Amongst any other population, or at a later period in the
history of New England, the grim rigidity that petrified the
bearded physiognomies of these good people would have augured
some awful business in hand. It could have betokened nothing
short of the anticipated execution of some noted culprit, on
whom the sentence of a legal tribunal had but confirmed the
verdict of public sentiment. But, in that early severity of the
Puritan character, an inference of this kind could not so
indubitably be drawn. It might be that a sluggish bond-servant,
or an undutiful child, whom his parents had given over to the
civil authority, was to be corrected at the whipping-post.
It might be that an Antinomian, a Quaker, or other heterodox
religionist, was to be scourged out of the town, or an idle or
vagrant Indian, whom the white man's firewater had made riotous
about the streets, was to be driven with stripes into the shadow
of the forest. It might be, too, that a witch, like old Mistress
Hibbins, the bitter-tempered widow of the magistrate, was to die
upon the gallows. In either case, there was very much the same
solemnity of demeanour on the part of the spectators, as
befitted a people among whom religion and law were almost
identical, and in whose character both were so thoroughly
interfused, that the mildest and severest acts of public
discipline were alike made venerable and awful. Meagre, indeed,
and cold, was the sympathy that a transgressor might look for,
from such bystanders, at the scaffold. On the other hand, a
penalty which, in our days, would infer a degree of mocking
infamy and ridicule, might then be invested with almost as stern
a dignity as the punishment of death itself.
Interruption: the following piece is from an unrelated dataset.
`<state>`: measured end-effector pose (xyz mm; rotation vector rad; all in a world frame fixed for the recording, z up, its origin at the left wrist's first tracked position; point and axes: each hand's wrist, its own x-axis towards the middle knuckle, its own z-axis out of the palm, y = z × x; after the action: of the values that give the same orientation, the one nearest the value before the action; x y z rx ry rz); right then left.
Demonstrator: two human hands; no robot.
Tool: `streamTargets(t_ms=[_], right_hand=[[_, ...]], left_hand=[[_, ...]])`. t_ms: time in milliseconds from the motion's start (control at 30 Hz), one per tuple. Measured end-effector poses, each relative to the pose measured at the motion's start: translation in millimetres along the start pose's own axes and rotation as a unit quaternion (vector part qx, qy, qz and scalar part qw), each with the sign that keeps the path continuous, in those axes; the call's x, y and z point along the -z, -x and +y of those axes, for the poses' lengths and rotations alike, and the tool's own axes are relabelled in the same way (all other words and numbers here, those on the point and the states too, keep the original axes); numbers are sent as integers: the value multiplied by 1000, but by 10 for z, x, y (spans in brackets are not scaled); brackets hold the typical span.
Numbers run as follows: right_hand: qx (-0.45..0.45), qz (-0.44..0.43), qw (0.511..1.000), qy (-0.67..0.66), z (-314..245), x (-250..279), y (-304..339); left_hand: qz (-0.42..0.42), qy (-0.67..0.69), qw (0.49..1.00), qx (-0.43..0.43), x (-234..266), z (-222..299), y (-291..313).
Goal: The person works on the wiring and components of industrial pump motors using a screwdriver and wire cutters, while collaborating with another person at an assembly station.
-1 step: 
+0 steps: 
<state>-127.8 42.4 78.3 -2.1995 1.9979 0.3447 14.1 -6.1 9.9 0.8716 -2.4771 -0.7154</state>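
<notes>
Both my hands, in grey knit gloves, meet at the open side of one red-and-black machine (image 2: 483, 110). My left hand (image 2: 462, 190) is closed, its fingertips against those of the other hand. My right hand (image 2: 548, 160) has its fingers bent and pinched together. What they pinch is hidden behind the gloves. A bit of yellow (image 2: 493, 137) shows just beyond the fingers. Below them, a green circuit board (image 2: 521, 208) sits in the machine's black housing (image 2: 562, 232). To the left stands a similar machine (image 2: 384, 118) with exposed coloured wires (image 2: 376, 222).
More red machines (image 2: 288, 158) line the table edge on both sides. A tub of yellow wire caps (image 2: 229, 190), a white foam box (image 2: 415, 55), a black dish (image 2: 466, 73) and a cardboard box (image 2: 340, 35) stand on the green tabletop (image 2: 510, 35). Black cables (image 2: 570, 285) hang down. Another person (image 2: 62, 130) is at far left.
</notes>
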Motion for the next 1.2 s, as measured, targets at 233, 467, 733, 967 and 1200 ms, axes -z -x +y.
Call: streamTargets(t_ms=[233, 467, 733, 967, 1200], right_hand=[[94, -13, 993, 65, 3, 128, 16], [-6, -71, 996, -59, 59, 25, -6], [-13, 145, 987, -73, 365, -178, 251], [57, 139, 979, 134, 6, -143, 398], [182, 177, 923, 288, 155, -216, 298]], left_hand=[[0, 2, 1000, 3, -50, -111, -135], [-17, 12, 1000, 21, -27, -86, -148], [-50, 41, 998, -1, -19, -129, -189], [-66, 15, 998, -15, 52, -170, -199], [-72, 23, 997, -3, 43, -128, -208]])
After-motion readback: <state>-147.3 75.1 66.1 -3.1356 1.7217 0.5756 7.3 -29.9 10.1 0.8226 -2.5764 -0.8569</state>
It was a circumstance to be noted on the summer morning when our
story begins its course, that the women, of whom there were
several in the crowd, appeared to take a peculiar interest in
whatever penal infliction might be expected to ensue. The age
had not so much refinement, that any sense of impropriety
restrained the wearers of petticoat and farthingale from
stepping forth into the public ways, and wedging their not
unsubstantial persons, if occasion were, into the throng nearest
to the scaffold at an execution. Morally, as well as materially,
there was a coarser fibre in those wives and maidens of old
English birth and breeding than in their fair descendants,
separated from them by a series of six or seven generations;
for, throughout that chain of ancestry, every successive mother
had transmitted to her child a fainter bloom, a more delicate
and briefer beauty, and a slighter physical frame, if not
character of less force and solidity than her own. The women who
were now standing about the prison-door stood within less than
half a century of the period when the man-like Elizabeth had
been the not altogether unsuitable representative of the sex.
They were her countrywomen: and the beef and ale of their native
land, with a moral diet not a whit more refined, entered largely
into their composition. The bright morning sun, therefore, shone
on broad shoulders and well-developed busts, and on round and
ruddy cheeks, that had ripened in the far-off island, and had
hardly yet grown paler or thinner in the atmosphere of New
England. There was, moreover, a boldness and rotundity of speech
among these matrons, as most of them seemed to be, that would
startle us at the present day, whether in respect to its purport
or its volume of tone.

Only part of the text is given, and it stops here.